=== Assigned task ===
From the records below, please repeat exactly the line that has "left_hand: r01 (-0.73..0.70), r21", the line that has "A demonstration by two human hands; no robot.", and every line between them, and nothing else.

Records from a data source:
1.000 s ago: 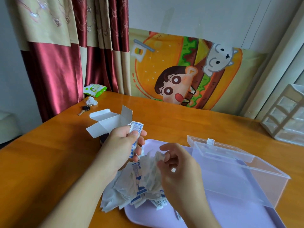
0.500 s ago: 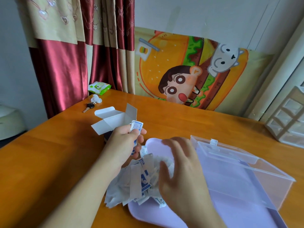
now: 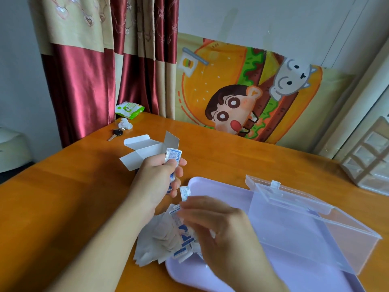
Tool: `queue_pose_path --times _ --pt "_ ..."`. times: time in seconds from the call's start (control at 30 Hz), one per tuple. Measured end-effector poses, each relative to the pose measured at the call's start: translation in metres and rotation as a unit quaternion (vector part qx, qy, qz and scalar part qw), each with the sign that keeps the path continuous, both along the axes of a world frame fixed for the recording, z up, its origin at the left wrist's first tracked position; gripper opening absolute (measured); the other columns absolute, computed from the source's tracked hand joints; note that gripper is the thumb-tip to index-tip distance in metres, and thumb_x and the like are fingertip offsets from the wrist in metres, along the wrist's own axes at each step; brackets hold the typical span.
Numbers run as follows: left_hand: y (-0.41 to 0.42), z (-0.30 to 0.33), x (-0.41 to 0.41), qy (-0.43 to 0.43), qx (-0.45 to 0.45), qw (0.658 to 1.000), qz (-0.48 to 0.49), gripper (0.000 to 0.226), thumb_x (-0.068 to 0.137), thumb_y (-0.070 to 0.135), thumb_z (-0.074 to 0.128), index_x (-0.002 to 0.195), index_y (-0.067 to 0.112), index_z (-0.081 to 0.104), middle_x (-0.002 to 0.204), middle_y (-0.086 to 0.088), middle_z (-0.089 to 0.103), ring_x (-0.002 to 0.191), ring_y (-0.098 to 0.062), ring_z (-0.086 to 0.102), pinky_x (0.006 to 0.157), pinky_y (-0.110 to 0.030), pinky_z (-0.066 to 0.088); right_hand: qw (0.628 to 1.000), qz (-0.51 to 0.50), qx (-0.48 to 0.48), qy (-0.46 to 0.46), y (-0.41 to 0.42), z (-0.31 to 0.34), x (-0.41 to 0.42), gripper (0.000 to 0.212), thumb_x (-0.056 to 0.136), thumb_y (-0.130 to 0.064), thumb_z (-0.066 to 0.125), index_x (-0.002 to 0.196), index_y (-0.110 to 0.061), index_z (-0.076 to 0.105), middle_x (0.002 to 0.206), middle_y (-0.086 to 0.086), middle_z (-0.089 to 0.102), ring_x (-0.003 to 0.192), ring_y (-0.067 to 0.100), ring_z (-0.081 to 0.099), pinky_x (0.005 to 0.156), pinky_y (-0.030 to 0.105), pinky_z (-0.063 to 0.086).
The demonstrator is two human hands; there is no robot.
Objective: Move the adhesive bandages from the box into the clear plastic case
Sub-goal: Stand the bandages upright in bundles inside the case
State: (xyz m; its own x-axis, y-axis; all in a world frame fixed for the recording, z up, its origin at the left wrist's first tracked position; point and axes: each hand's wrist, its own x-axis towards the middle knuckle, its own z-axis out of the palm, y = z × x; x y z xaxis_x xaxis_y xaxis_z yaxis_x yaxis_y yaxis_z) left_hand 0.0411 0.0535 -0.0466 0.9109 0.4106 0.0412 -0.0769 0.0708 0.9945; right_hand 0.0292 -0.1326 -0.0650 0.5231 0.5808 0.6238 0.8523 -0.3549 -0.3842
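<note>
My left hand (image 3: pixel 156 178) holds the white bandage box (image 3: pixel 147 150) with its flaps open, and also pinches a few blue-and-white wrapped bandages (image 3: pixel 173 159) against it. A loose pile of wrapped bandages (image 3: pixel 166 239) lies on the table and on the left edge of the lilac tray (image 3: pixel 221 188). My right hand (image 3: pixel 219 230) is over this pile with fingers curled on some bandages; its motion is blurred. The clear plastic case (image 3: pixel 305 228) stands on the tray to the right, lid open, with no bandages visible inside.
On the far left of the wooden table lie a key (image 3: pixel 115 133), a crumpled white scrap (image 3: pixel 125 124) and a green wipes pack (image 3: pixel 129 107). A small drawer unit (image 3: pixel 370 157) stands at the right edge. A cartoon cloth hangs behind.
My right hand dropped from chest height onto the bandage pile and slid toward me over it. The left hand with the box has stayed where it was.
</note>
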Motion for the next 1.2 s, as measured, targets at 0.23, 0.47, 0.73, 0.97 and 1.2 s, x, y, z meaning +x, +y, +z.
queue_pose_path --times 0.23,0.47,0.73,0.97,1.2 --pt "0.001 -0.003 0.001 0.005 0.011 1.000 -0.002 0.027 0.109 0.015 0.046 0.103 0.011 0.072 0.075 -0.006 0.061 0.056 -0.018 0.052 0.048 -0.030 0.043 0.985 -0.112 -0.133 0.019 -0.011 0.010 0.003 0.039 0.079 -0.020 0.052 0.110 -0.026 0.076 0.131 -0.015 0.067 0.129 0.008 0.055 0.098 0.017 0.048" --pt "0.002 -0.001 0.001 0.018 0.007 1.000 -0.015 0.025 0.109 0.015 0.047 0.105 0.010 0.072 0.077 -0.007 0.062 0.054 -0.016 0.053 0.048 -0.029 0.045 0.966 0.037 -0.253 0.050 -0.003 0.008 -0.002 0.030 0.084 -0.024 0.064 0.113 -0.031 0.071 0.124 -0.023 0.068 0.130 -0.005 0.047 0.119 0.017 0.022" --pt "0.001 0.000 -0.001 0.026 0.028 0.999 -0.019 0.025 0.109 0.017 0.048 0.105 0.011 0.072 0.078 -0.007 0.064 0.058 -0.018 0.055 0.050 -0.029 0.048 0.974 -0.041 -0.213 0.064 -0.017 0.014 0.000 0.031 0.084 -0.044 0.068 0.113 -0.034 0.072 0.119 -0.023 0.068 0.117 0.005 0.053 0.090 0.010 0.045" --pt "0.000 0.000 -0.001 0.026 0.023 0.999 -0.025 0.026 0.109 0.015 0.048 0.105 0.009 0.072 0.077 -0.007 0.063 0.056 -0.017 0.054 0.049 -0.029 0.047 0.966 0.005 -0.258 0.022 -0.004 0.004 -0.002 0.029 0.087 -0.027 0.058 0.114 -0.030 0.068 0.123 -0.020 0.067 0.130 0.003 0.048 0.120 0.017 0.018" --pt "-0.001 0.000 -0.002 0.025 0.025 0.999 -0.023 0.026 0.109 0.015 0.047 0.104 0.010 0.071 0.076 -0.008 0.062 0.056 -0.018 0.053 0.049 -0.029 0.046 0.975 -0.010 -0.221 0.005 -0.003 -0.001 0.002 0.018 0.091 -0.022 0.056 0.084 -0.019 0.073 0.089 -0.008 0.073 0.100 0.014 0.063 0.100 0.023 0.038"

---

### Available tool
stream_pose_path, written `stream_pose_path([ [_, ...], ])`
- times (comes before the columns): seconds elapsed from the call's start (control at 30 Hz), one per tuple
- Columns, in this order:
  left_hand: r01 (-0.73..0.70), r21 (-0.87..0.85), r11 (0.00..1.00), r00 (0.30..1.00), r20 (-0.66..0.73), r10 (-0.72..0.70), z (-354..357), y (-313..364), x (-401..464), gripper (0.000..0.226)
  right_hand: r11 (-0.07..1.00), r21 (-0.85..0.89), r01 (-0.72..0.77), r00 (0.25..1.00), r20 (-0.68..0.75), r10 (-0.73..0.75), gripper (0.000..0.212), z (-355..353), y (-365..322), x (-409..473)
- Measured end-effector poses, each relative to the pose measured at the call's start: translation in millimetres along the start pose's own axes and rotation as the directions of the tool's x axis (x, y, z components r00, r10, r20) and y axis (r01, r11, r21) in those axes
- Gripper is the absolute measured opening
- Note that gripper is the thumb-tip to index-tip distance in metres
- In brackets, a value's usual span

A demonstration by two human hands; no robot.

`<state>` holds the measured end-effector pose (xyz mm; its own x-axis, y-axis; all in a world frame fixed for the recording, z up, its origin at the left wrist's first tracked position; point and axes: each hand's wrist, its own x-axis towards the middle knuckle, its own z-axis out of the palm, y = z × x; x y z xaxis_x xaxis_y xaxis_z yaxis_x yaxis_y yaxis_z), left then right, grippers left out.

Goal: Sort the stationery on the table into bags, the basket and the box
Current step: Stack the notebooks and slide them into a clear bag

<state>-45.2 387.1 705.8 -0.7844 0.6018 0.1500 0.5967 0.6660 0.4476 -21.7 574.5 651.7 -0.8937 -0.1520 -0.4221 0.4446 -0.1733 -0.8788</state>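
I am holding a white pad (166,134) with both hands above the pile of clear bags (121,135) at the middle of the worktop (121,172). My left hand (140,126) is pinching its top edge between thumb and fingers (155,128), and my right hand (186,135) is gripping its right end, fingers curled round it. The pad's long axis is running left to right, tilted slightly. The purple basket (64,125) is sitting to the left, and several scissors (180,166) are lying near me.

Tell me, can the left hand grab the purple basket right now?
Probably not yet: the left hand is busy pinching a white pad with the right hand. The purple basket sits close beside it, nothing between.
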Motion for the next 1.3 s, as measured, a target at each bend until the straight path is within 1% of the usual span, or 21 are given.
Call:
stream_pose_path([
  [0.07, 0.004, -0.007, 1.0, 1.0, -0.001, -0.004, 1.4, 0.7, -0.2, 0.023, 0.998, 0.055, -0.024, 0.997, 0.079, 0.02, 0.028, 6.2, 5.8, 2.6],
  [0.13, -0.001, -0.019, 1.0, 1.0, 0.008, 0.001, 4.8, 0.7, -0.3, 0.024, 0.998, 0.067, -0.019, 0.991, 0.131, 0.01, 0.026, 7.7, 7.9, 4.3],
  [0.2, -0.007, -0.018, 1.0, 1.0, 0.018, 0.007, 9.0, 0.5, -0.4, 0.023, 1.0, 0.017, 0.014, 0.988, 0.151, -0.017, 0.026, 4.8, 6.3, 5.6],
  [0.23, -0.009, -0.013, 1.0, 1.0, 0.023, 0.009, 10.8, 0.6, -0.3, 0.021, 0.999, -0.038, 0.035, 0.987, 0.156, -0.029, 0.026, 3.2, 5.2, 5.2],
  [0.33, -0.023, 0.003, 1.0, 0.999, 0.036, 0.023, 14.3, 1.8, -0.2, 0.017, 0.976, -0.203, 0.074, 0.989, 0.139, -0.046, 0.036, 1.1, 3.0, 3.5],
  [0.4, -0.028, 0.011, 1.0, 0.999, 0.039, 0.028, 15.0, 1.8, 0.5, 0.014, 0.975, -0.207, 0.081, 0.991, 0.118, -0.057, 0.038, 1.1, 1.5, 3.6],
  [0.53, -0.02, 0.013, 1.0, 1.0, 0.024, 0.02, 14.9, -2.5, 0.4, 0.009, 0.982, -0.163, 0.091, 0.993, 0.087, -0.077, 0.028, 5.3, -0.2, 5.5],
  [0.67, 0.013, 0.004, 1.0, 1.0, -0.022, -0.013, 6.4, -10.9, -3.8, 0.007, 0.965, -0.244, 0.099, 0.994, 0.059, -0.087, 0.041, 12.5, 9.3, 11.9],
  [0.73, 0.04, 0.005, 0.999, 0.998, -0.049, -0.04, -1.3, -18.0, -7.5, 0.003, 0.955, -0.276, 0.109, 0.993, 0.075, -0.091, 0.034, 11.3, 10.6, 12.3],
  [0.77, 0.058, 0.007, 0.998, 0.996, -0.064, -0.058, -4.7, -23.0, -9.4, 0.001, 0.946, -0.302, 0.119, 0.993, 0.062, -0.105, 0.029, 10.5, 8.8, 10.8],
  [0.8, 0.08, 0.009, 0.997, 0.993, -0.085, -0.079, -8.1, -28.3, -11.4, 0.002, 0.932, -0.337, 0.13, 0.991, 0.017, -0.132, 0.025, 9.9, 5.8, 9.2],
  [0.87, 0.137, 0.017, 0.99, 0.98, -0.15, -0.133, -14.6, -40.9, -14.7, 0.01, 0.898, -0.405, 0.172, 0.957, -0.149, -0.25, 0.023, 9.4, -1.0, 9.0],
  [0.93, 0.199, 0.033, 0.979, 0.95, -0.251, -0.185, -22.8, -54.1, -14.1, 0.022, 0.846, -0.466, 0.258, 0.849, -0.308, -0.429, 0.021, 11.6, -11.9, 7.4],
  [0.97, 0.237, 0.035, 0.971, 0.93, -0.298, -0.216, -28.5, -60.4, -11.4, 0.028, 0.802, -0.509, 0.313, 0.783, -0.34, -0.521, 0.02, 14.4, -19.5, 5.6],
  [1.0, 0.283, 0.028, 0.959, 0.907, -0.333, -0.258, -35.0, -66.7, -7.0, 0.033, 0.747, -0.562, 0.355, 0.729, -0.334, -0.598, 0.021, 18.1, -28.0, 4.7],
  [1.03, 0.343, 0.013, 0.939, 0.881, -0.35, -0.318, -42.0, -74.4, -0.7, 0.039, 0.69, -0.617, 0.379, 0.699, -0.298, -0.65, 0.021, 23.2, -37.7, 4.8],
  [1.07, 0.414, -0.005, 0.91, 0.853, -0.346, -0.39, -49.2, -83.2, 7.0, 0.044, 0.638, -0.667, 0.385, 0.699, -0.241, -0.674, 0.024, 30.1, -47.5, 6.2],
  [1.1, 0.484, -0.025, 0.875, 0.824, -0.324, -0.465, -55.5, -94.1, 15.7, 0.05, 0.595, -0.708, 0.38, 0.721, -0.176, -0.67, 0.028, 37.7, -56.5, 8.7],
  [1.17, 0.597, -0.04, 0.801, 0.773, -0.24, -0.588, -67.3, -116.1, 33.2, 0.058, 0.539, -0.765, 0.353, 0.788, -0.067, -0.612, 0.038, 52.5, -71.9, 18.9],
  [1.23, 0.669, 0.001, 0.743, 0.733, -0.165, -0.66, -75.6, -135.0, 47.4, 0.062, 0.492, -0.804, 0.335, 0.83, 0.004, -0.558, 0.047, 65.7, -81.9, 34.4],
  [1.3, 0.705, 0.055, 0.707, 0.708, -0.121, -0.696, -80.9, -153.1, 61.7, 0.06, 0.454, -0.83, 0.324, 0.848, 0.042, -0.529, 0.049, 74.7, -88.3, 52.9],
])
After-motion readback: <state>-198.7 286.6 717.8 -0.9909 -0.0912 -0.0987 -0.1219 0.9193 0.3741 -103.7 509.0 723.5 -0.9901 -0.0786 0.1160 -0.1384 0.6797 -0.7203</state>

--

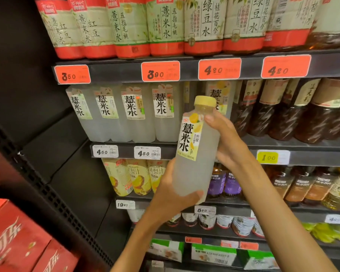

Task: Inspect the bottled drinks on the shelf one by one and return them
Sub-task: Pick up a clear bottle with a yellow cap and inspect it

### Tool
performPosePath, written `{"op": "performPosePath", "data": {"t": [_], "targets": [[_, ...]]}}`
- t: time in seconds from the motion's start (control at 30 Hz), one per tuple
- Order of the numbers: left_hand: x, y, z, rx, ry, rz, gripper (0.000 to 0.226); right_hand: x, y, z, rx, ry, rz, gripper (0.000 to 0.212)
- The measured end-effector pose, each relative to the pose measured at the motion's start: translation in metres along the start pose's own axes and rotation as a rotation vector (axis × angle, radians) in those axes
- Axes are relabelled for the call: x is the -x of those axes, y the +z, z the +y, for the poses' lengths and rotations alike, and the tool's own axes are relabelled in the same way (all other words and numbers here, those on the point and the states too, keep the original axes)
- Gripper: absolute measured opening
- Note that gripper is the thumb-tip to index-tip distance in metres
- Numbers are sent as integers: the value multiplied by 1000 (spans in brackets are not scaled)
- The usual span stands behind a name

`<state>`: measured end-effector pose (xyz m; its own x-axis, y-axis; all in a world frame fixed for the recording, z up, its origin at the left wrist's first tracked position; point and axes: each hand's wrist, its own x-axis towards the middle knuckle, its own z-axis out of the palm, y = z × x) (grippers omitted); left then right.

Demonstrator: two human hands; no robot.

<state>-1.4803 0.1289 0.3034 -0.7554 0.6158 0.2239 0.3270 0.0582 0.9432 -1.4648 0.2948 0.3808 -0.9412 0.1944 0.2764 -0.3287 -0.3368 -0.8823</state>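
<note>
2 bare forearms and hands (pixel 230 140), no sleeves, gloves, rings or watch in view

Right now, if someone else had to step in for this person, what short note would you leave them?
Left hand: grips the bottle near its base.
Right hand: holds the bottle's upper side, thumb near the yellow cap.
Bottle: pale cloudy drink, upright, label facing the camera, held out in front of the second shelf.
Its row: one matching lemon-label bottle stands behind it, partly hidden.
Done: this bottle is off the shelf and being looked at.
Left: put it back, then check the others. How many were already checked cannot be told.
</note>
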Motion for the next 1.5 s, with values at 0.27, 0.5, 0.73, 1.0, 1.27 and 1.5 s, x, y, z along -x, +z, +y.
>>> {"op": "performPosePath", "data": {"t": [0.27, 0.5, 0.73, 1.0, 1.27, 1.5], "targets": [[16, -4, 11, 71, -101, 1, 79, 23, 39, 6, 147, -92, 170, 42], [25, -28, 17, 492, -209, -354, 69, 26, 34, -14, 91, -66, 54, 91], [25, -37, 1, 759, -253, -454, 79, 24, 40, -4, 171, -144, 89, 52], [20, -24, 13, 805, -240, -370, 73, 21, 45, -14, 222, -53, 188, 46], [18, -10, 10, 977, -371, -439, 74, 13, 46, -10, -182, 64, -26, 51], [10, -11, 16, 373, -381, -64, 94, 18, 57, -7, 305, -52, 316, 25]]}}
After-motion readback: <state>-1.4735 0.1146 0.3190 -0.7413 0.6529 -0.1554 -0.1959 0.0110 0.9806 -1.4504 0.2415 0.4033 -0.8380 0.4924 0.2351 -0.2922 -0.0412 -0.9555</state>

=== Response area ===
  left_hand: r01 (-0.73..0.70), r21 (-0.87..0.85), r11 (0.00..1.00), r00 (0.30..1.00), r20 (-0.66..0.73), r10 (-0.72..0.70), z (-354..357), y (-313..364), x (-401..464), gripper (0.000..0.226)
  right_hand: r11 (-0.07..1.00), r21 (-0.85..0.89), r01 (-0.72..0.77), r00 (0.25..1.00), r20 (-0.68..0.75), r10 (-0.73..0.75), gripper (0.000..0.212), z (-355..353), y (-365..322), x (-409..473)
- Measured end-effector poses, each relative to the pose measured at the call's start: translation in millimetres along the start pose's own axes and rotation as the directions of the tool's x axis (x, y, z components r00, r10, r20) and y axis (r01, r11, r21) in those axes
- Gripper is the absolute measured opening
- Note that gripper is the thumb-tip to index-tip distance in metres
- In brackets, a value's usual span

A demonstration by two human hands; no robot.

Work on the exercise is complete.